◆ Exercise brief:
Where does "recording" appear in the data? Return each line that holds it.

□ □ □

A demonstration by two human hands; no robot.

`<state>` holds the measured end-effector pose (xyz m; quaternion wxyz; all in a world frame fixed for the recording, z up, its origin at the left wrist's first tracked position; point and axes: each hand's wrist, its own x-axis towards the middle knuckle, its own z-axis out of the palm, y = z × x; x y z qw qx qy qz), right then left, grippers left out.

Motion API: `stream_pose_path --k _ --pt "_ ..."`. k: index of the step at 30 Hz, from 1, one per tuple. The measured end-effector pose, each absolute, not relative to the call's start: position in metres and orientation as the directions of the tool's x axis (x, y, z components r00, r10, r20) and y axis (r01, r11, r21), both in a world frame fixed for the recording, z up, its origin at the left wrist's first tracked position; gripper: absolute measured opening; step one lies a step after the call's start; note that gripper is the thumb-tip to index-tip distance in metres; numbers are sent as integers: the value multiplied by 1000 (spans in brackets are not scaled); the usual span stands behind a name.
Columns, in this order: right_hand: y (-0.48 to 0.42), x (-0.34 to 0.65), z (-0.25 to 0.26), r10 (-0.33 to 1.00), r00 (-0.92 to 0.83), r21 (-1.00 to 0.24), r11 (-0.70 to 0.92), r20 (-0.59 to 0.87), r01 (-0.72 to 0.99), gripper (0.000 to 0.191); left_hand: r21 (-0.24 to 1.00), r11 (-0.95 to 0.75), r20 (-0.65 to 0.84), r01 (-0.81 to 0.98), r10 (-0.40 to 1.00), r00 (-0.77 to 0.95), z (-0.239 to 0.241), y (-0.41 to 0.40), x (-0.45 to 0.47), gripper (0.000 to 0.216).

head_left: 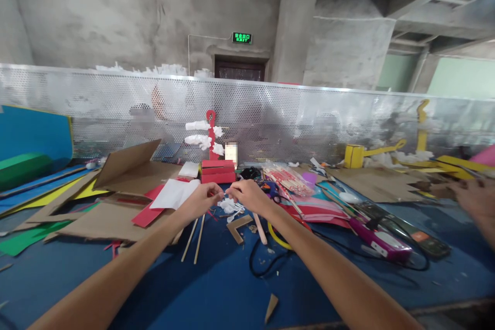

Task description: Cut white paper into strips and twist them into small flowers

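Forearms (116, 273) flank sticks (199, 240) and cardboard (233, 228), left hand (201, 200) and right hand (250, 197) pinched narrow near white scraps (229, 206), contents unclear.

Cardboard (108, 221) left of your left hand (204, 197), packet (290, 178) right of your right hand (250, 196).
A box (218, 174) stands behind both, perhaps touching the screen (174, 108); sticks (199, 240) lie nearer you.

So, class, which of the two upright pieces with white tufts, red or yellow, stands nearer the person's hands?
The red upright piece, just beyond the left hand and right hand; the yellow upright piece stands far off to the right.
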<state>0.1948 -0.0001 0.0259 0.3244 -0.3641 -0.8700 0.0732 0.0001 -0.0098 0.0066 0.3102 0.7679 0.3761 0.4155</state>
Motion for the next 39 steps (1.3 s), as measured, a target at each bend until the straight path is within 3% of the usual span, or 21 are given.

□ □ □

◆ Completed exercise:
`<state>` holds the measured end-effector pose (xyz m; quaternion wxyz; all in a world frame fixed for the recording, z up, its origin at the left wrist's first tracked position; point and axes: each hand's wrist, its own x-axis towards the middle knuckle, its own z-axis out of the palm, y = z × x; x y z qw qx qy qz), right then left, grippers left out.
Motion API: `stream_pose_path --k _ --pt "_ ..."`. k: index of the step at 30 Hz, from 1, one per tuple. The measured end-effector pose, each absolute, not relative to the call's start: position in metres and orientation as the directions of the tool's x axis (x, y, z components r00, r10, r20) and y axis (r01, r11, r21), both in a world frame fixed for the recording, z up, its origin at the left wrist's first tracked position; gripper: absolute measured opening; step one lies a step after the call's start; note that gripper is the thumb-tip to index-tip distance in metres; numbers are sent as integers: the value multiplied by 1000 (spans in brackets are not scaled); the usual span stands behind a name.

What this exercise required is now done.